## Task to complete:
Only lines with the word "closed" are wanted; copy each of them from the listing below.

## Extracted data:
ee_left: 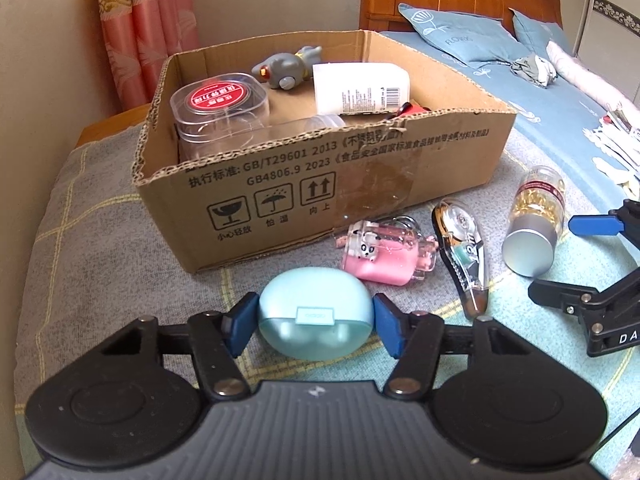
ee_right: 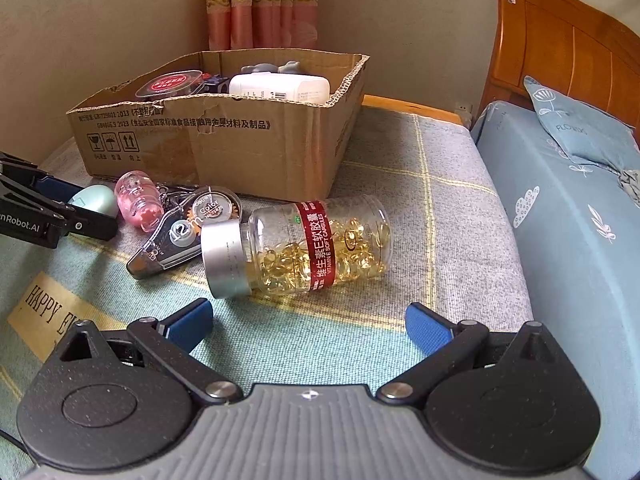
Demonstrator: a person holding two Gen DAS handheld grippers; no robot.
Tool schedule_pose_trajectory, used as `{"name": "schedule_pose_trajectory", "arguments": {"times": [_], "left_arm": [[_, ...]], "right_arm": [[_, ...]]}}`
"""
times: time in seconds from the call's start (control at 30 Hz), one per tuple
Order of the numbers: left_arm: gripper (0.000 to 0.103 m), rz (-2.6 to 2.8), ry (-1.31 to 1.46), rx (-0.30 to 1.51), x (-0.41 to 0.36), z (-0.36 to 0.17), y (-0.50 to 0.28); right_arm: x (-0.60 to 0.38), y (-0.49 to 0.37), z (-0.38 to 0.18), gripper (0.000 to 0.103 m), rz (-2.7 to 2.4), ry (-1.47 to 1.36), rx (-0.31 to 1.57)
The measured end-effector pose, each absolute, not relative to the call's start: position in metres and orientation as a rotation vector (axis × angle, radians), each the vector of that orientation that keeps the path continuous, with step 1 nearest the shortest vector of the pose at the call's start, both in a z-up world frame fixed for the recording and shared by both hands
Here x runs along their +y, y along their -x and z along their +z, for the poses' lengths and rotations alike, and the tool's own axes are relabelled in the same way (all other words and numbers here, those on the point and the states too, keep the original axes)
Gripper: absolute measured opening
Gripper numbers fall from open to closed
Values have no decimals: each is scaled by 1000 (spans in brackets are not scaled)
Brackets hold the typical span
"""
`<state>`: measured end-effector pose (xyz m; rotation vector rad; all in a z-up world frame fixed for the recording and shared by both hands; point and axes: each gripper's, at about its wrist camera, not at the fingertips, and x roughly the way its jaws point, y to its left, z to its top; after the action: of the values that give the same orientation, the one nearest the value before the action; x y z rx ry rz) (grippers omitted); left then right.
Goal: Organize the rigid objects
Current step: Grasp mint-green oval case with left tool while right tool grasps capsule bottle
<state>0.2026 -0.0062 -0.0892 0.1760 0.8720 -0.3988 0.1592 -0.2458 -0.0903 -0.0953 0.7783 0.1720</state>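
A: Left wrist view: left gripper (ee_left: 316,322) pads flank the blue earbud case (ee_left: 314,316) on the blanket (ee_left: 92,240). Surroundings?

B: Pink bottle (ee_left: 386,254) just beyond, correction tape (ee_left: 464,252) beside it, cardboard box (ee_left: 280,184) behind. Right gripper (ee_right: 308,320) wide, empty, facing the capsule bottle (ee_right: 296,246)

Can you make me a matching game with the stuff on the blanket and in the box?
Things:
1. earbud case
2. vitamin bottle
3. grey toy
4. correction tape

Places:
A. inside the cardboard box
B. between the left hand-held gripper fingers
C. lying on its side, silver cap
D. between the pink keychain and the bottle

Pairs: 1-B, 2-C, 3-A, 4-D
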Motion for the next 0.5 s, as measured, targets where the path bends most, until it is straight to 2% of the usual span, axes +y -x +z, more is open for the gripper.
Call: {"name": "schedule_pose_trajectory", "arguments": {"times": [0.5], "left_arm": [[61, -395, -172, 873, -6, -89, -202]], "right_arm": [[-244, -184, -74, 103, 300, 175, 762]]}}
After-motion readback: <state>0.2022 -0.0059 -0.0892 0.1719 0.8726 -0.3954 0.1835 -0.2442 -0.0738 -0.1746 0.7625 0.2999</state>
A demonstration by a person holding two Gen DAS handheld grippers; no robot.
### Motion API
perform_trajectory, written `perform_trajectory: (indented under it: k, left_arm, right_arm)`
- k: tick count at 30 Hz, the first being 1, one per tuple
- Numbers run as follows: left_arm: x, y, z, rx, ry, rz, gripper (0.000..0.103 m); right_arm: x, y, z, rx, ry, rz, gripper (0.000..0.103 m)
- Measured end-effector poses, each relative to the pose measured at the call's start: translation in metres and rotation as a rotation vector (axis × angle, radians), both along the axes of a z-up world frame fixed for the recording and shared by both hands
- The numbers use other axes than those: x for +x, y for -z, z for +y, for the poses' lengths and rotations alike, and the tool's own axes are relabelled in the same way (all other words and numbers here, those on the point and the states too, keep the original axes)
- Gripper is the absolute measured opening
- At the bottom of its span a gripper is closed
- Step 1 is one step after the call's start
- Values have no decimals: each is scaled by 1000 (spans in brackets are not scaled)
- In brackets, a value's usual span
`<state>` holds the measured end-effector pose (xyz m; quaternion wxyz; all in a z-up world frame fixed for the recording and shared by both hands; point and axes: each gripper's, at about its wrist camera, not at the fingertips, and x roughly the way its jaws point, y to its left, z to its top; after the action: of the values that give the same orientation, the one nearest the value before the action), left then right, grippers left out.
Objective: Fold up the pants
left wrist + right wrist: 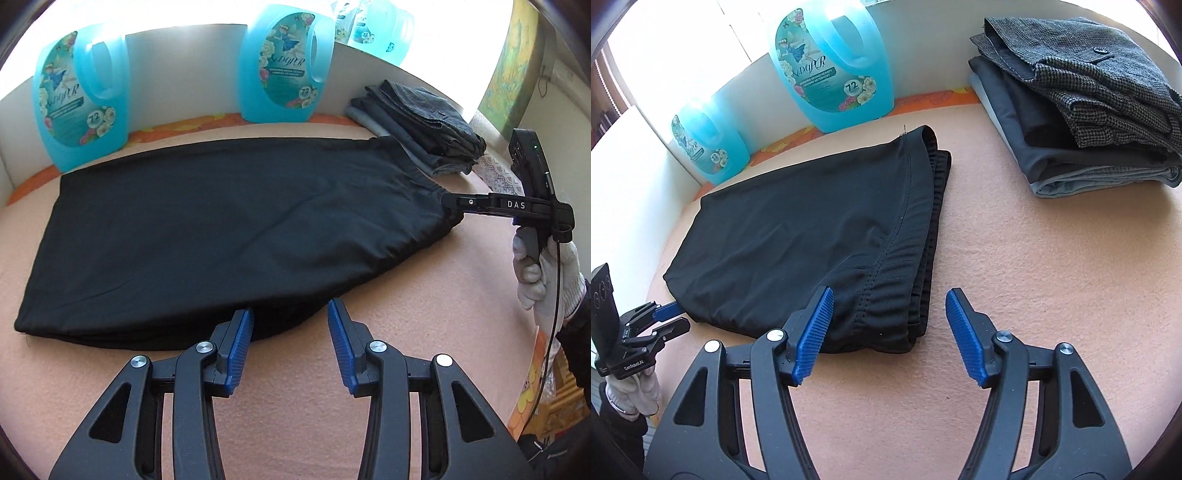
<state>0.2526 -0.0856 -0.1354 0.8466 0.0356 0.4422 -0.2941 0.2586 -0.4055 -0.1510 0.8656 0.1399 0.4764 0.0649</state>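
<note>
The black pants (221, 236) lie folded in layers on the pink surface, waistband end at the right; they also show in the right wrist view (820, 236). My left gripper (291, 317) is open at the pants' near edge, holding nothing. My right gripper (889, 301) is open, its left pad against the elastic waistband end, its right pad over bare surface. In the left wrist view the right gripper (452, 208) touches the waistband. The left gripper (666, 314) shows at the pants' far corner in the right wrist view.
A stack of folded trousers (1082, 110) sits at the back right, also in the left wrist view (417, 125). Blue detergent jugs (81, 99) (284, 62) (827, 62) stand along the white back wall. The pink surface (1034, 277) extends right of the pants.
</note>
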Motion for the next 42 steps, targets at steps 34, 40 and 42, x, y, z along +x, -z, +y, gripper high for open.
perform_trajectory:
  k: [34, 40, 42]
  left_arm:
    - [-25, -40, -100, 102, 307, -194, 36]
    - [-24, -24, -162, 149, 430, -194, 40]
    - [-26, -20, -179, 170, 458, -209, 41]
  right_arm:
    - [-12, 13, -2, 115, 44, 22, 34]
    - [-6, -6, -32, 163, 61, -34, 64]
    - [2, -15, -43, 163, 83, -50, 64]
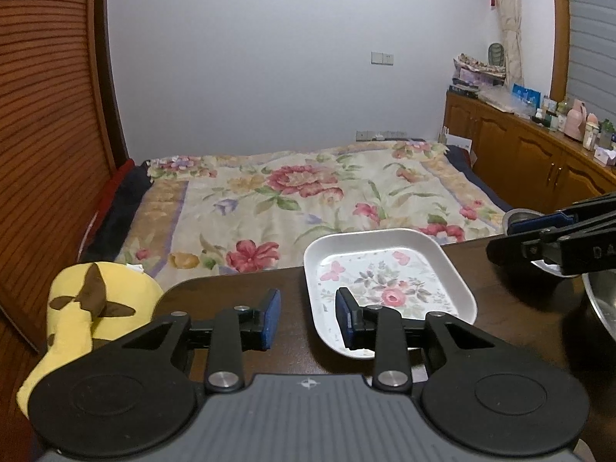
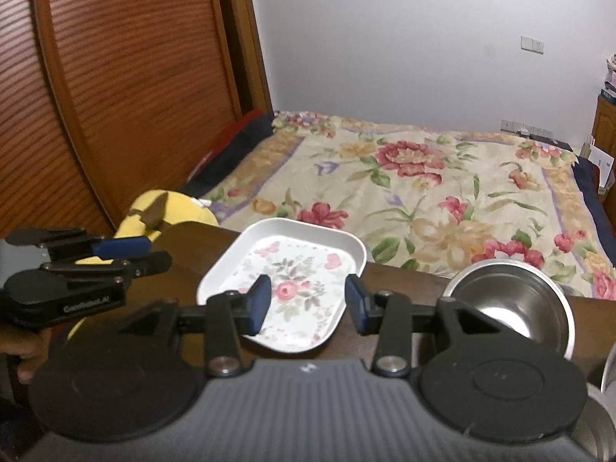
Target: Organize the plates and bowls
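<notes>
Bedroom backdrop behind a dark wooden tabletop (image 1: 481,269).
A bed (image 1: 308,196) with a floral quilt lies just beyond the tabletop, against a pale wall (image 1: 269,57). A yellow plush toy (image 1: 88,308) sits at the tabletop's left edge, near a slatted wooden door (image 2: 127,77). A cluttered wooden cabinet (image 1: 531,150) stands at right.

Shiny steel bowl (image 2: 512,308), glossy tray (image 2: 308,238), wooden table (image 2: 404,281).
</notes>
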Available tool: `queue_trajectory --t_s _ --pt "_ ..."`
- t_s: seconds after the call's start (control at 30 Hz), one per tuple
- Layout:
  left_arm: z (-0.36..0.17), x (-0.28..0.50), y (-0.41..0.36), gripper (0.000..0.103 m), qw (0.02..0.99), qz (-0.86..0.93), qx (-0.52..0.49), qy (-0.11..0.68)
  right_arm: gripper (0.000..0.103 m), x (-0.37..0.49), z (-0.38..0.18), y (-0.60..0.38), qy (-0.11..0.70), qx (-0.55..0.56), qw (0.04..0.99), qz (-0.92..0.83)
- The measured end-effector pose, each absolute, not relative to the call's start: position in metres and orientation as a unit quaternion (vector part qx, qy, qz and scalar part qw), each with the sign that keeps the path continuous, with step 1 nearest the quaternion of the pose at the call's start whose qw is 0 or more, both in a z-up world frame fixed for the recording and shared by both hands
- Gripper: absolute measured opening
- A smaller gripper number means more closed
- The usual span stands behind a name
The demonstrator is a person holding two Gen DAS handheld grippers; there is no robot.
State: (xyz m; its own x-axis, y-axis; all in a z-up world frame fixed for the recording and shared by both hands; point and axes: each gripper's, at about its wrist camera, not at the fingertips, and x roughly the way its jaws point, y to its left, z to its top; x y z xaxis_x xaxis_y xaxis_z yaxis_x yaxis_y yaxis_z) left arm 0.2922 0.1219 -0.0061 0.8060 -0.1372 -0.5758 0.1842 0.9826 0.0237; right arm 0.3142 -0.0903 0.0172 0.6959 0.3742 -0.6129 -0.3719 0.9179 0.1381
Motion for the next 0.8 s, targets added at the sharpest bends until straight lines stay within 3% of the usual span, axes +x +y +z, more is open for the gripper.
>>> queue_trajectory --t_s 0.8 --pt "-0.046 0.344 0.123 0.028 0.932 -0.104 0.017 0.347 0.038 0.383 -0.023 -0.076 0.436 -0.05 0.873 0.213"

## Answer area:
Gripper numbers fall from open to closed
- At the bottom of its span a gripper is closed
- A smaller gripper number means more closed

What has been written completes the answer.